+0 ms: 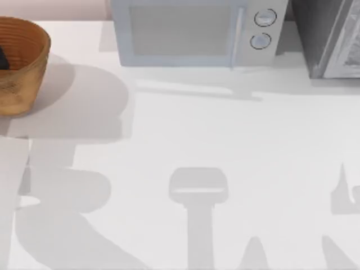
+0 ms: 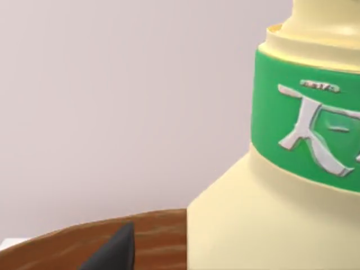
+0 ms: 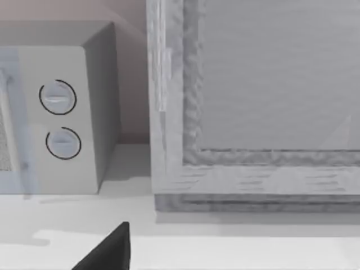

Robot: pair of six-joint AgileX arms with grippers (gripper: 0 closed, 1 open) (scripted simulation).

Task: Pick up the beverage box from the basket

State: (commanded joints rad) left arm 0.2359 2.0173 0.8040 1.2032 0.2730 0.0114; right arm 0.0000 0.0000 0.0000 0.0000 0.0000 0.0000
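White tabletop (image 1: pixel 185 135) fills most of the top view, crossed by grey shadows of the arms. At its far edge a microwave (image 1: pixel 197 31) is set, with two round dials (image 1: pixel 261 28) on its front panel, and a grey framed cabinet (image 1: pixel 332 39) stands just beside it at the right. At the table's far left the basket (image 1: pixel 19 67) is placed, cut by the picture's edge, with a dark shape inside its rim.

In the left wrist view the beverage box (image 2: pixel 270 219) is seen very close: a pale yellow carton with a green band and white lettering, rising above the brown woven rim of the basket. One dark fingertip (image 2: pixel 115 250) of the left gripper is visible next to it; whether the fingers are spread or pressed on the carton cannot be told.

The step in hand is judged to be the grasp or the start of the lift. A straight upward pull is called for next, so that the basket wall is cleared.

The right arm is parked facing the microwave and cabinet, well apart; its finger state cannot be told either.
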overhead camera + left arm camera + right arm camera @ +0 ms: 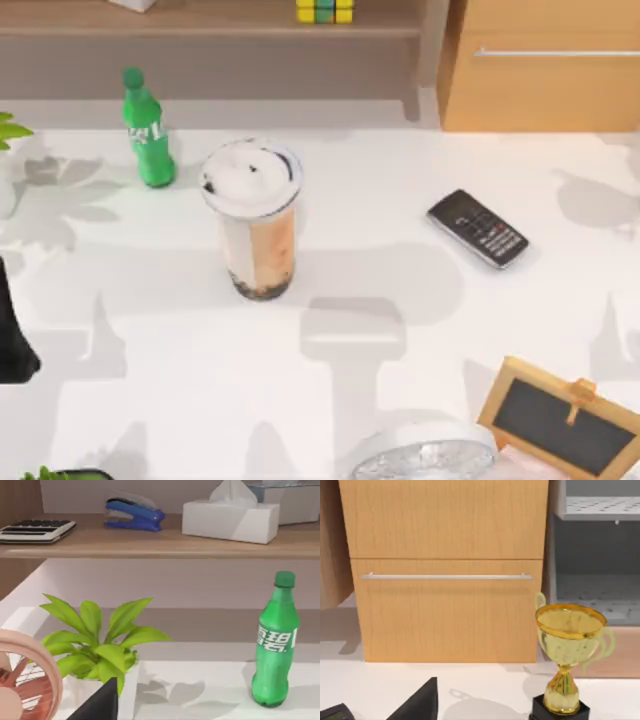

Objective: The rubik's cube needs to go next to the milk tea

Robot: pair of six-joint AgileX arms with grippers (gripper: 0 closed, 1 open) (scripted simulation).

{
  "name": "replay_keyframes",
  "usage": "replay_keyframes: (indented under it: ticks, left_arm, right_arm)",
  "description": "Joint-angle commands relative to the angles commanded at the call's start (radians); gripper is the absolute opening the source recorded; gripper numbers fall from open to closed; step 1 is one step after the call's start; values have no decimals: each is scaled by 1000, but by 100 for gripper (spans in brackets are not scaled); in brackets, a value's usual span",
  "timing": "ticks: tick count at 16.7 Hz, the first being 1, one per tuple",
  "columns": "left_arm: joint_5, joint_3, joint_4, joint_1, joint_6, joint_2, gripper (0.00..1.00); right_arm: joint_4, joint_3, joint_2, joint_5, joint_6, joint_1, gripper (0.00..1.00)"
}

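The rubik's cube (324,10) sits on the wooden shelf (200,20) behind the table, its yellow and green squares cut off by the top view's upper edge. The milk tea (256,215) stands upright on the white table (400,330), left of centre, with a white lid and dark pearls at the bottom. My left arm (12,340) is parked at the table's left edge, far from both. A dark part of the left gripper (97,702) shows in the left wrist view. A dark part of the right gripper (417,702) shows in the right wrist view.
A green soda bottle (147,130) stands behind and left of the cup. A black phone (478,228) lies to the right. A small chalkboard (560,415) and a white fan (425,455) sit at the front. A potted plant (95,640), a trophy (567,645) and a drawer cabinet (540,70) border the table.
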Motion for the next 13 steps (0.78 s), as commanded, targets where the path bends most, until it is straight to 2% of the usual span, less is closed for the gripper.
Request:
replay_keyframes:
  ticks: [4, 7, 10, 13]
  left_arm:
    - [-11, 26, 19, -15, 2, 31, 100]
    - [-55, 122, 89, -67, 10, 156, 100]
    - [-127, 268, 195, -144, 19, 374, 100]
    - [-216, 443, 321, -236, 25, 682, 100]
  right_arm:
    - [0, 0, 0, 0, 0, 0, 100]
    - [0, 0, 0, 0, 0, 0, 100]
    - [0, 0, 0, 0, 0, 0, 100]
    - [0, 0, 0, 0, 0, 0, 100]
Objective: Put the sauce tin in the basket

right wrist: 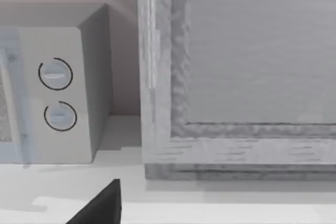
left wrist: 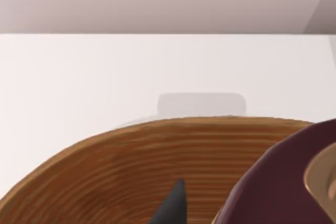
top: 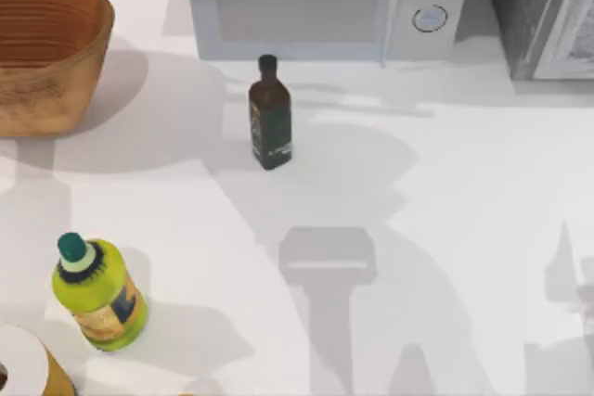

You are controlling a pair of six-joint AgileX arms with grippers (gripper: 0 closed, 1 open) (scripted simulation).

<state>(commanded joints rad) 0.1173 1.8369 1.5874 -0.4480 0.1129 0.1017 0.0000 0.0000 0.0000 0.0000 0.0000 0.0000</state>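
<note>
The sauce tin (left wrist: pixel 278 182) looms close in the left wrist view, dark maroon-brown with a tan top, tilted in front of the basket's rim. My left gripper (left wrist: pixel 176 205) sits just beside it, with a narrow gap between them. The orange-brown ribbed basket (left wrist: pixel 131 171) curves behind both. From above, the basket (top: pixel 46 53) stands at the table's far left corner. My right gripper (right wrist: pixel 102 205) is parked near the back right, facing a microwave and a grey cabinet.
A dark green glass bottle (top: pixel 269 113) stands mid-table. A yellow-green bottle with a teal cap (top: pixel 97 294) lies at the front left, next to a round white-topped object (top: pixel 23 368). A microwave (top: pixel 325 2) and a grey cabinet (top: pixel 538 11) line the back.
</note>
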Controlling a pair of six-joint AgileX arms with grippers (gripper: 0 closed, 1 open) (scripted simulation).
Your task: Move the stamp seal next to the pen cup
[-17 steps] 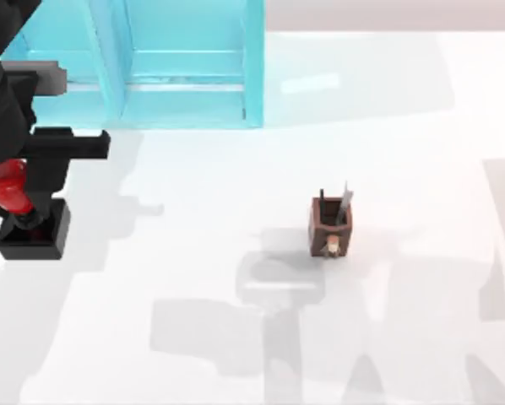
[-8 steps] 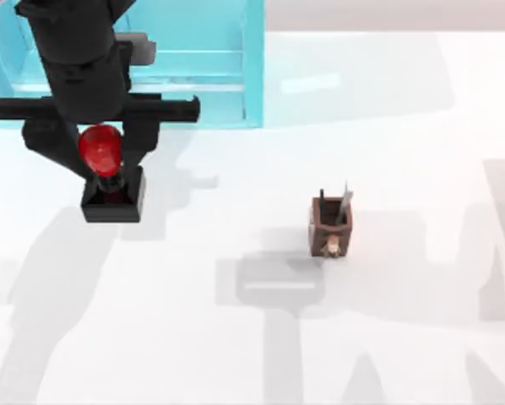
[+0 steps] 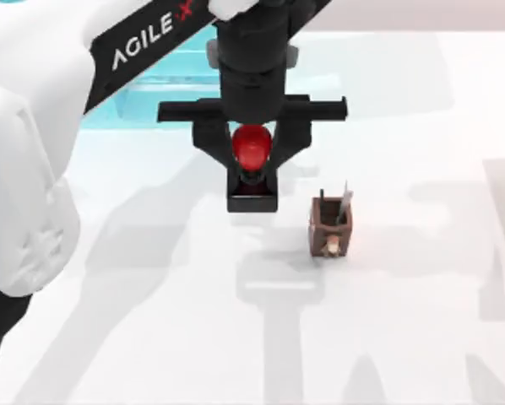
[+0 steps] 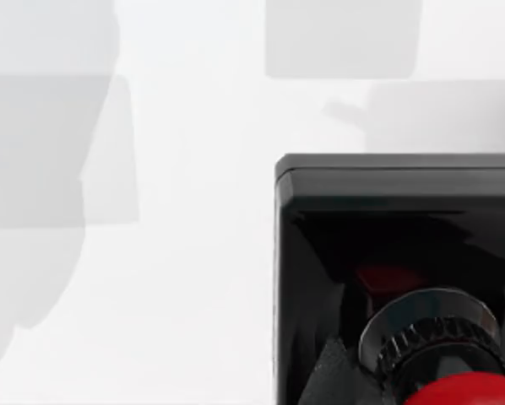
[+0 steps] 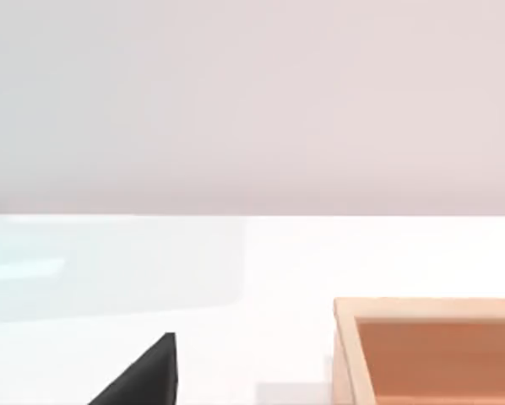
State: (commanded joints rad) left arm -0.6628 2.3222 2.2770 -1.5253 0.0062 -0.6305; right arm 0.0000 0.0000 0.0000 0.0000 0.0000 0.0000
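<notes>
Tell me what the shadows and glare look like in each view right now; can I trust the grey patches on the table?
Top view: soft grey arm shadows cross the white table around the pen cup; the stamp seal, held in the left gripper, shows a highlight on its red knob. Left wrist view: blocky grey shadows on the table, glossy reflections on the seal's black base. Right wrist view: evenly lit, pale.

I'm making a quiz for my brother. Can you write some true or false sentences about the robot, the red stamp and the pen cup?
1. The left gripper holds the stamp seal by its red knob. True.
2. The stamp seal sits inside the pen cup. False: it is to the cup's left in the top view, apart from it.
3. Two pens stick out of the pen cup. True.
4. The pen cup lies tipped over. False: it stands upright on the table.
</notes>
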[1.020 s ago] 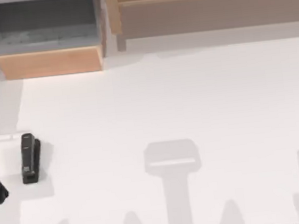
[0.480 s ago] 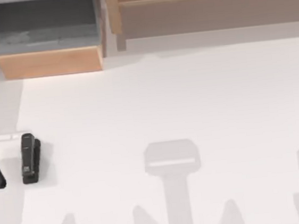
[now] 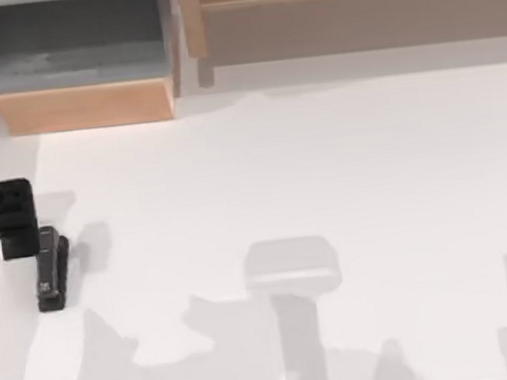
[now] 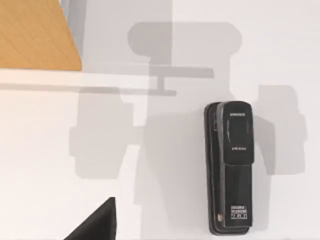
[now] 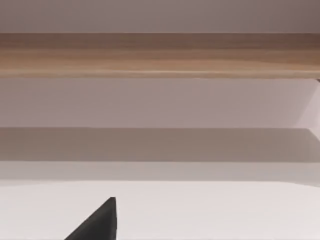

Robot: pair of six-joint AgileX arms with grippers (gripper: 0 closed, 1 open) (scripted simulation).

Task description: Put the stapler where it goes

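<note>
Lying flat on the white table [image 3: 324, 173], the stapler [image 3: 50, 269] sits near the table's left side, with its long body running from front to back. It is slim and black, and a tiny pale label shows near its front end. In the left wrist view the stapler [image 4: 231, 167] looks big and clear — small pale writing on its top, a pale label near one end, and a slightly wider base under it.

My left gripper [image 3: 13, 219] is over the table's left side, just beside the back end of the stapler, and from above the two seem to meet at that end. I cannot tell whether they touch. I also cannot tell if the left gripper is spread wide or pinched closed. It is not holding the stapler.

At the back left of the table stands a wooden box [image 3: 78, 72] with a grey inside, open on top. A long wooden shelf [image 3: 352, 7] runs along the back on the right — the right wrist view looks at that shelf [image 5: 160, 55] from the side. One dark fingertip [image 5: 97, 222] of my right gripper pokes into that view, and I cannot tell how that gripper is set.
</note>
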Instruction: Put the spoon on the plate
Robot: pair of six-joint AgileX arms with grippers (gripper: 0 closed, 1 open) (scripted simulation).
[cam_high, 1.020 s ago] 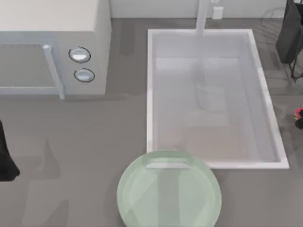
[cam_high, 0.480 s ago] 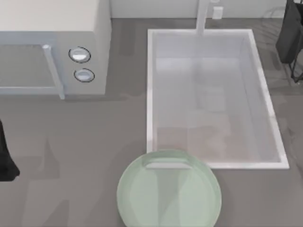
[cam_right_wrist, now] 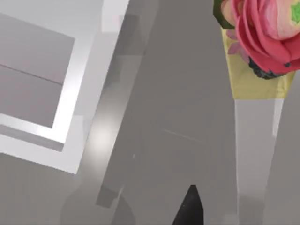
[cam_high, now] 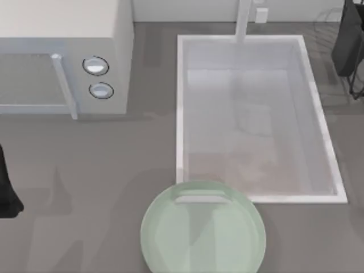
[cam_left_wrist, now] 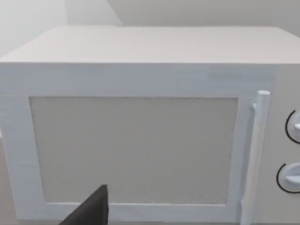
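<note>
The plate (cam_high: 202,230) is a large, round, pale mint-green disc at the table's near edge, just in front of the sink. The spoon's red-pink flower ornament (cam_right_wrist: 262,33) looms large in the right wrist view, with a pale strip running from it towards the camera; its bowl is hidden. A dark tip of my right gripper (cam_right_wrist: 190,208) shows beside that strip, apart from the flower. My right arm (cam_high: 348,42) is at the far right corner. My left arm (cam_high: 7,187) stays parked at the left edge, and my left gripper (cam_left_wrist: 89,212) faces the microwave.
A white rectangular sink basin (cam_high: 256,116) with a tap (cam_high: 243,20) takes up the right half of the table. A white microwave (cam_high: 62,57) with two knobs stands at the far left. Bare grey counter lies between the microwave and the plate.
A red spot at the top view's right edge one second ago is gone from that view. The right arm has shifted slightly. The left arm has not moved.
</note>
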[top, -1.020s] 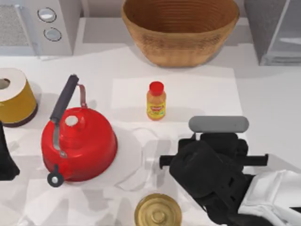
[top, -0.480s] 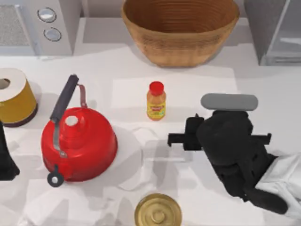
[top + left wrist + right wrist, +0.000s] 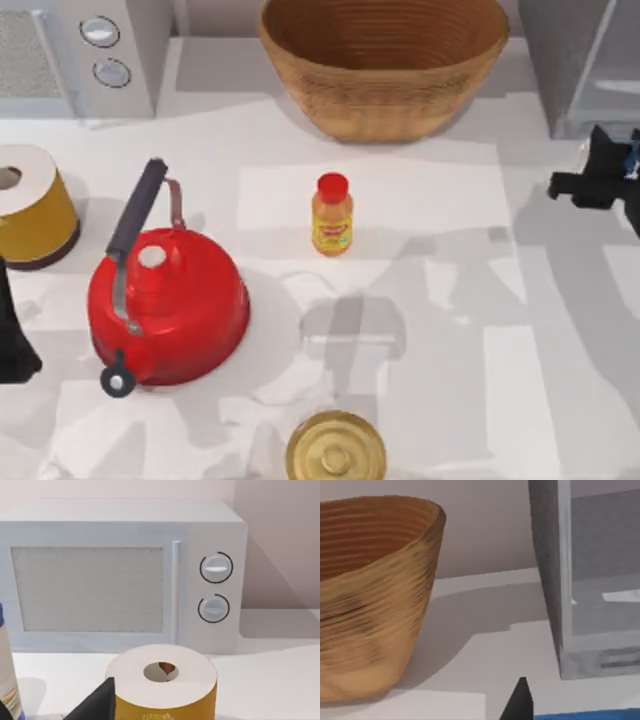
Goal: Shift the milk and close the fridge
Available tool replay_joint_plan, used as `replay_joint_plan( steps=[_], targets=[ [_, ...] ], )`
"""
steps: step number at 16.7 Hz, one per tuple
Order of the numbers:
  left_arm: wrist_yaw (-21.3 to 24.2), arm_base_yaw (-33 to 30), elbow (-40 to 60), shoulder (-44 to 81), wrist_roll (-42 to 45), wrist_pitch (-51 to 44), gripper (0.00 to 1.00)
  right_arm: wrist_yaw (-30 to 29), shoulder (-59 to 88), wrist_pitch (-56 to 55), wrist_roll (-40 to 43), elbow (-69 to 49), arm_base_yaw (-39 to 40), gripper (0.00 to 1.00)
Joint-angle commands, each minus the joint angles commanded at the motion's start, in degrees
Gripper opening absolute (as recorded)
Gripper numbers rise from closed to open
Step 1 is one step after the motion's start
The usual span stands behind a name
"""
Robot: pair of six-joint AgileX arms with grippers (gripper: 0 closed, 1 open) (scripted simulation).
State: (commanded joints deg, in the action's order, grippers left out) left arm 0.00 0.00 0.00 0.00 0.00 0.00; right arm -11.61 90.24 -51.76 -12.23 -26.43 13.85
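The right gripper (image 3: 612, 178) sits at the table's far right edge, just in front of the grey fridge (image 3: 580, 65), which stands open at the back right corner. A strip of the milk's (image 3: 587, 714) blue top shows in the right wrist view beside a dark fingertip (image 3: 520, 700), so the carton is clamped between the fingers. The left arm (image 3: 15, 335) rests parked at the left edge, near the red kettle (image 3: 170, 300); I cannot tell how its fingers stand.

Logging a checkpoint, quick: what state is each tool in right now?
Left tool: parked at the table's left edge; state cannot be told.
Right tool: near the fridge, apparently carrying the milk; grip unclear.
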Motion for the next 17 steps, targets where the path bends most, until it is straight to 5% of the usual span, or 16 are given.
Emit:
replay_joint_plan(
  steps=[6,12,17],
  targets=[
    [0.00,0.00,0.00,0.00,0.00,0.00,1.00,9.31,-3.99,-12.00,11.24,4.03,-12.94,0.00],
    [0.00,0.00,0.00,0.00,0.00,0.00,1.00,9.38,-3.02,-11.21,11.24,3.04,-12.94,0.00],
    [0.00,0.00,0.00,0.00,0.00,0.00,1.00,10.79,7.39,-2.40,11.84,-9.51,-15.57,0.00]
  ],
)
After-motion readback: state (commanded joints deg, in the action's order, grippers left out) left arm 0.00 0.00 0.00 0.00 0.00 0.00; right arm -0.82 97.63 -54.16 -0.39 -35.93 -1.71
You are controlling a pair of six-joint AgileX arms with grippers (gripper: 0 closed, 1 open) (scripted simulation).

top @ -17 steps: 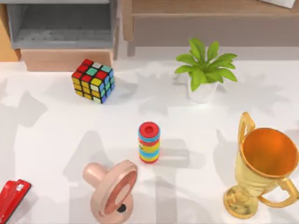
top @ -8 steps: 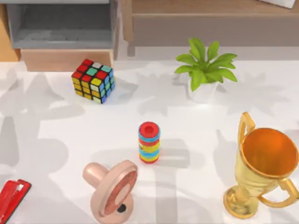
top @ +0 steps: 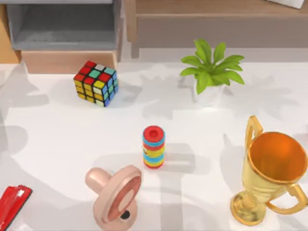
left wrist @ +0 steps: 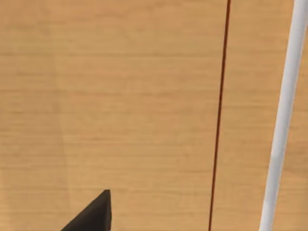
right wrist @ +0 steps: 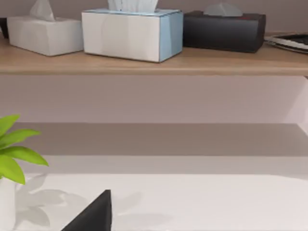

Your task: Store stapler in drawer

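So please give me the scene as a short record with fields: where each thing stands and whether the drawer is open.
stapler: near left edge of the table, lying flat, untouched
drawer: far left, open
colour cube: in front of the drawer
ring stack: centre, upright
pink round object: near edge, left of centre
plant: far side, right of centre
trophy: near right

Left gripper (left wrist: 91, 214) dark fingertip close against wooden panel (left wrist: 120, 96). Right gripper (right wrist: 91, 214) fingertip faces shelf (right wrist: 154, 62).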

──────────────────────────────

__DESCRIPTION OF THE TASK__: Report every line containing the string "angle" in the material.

__ANSWER BOX__:
  "description": "Joint-angle commands relative to the angles commanded at the call's start (radians); gripper is the absolute opening the source recorded; gripper numbers fall from open to closed; step 1 is one step after the call's start; values have no decimals: each is scaled by 1000, but by 100 for gripper (spans in brackets are not scaled); in brackets, a value's usual span",
Joint-angle commands, each minus the joint angles commanded at the motion's start, in degrees

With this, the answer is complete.